Conviction Overturned for Client Accused of Importing over 100 Kilos of Heroin

By Zachary Margulis-Ohnuma

Judge Raymond Dearie of the Eastern District of New York ruled yesterday that ZMOLAW client Adamou Djibo is entitled to a new trial because the government wrongfully withheld thousands of pages of relevant information from a cooperating witness’s cell phone. The reversal follows a remand from the Second Circuit: the appeals court directed the trial court to permit Djibo time and public funds to obtain a full translation of the material, which turned out to contain messages in Swahili that undercut the government’s theory that Djibo was the mastermind behind a ring that smuggled 100 kilos of heroin from Africa.

The government’s main evidence was the testimony of cooperating witness Stanley Walden, who struck a deal to testify against Djibo shortly after being stopped flying in to JFK with more than six kilos of low-grade heroin in a secret compartment in his suitcase. Walden protested that the drugs were not his, but belonged to Djibo and that he was just a courier. Text messages on his phone in English appeared to corroborate his claim, and the feds arrested Djibo as he boarded a flight to London a few weeks later.

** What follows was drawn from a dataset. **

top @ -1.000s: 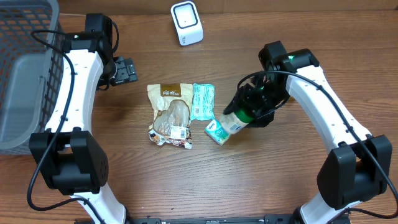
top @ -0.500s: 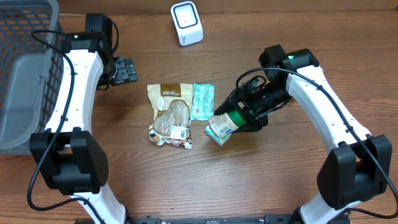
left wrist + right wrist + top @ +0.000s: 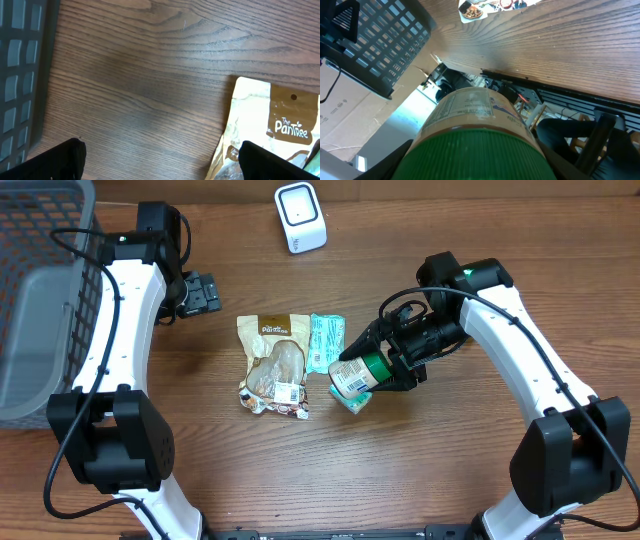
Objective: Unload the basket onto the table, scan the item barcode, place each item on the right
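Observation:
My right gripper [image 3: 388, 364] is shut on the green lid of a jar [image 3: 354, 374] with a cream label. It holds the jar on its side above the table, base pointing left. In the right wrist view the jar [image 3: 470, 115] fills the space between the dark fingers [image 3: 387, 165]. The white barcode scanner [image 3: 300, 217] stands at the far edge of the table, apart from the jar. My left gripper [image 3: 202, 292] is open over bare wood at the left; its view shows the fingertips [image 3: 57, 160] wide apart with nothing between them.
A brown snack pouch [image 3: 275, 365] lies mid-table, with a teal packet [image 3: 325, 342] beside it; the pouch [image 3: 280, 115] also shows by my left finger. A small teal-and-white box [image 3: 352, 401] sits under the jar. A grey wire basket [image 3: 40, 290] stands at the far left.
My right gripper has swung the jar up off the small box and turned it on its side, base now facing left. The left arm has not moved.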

The government handed over the English-language texts with Djibo, but nothing else from Walden’s phone, despite repeated requests many months before trial. Not relevant, said AUSA Karen Koniuszy. Texts on Djibo’s phone were suppressed because the border agents illegally searched it when he was stopped — but that’s another story.

Prior to trial, we moved to compel the full content of the cell phone and Judge Sterling Johnson granted the motion. AUSA Koniuszy served up the texts — around 8,000 pages, mostly in Swahili — a couple of days before the trial. We asked for public funds for a translator and an adjournment. No problem, Judge Johson told us: take one day after we pick the jury. We managed to translate a few messages showing that Walden had ties to people like King Lord Kush and a “spiritual” person in Africa who was supposedly blessing his drug trips. But we were not permitted to lead Walden through the Swahili on cross examination and, perhaps most remarkably, Koniuszy objected on authenticity grounds to the printouts from the disk she had just turned over. This state of play was unfair, Judge Dearie ruled, because Brady v. Maryland requires that exculpatory and impeachment material be turned over far enough in advance of trial for it to be used effectively. While we did our best with what we had, “[h]astily and desperately attempting to make use of a brief excerpt taken from over 8,000 pages of new material and amidst a litany of authenticity objections does not fall within the realm of ‘effective use’.”

Djibo was convicted. The government argued at sentencing that he was responsible for importing 100 kilos of heroin over a ten-year period with Walden and others. He was sentenced to 293 months in prison.

On appeal, the Second Circuit vacated Judge Johnson’s denial of the Rule 33 motion, the sentence (as procedurally unreasonable), and the forfeiture order (under Honeycutt), and re-assigned the case to a new judge (to avoid any appearance of bias). Judge Dearie afforded us the time and public resources to obtain a full translation of the material. Turned out it went far beyond what we had found under time pressure at trial the first time around: the new messages showed that Walden was the “commander” of drug smugglers from South America to Europe, including two who were identified by their full names in the messages. Our investigation showed that one of those two had a criminal record in Brazil. The messages appeared to show that the drugs belonged to Walden, not to Djibo as the government had claimed. While the messages were arguably inculpatory, Judge Dearie ruled, they were exculpatory in that they supported defense theories that Walden lied to the government, was a leader in the organization, and was the owner of the drugs he was caught with, undermining the government’s contention that Djibo “possessed” the drugs in Walden’s suitcase. “Where suppressed evidence is inculpatory as well as exculpatory, and its exculpatory character harmonizes with the theory of the defense case, a Brady violation has occurred,” Judge Dearie wrote, synthesizing Second Circuit and SDNY cases.

At the end of the day, the government’s suppression of exculpatory evidence deprived Mr. Djibo of “the opportunity to mount a proper defense.” Because the government’s case stood squarely on the shoulders of their sole cooperating witness, the “potential for prejudice looms large.” We anticipate a new trial as early as this summer, if the government sees fit to offer evidence from a witness who appears so clearly to have lied to them time and time again throughout his cooperation.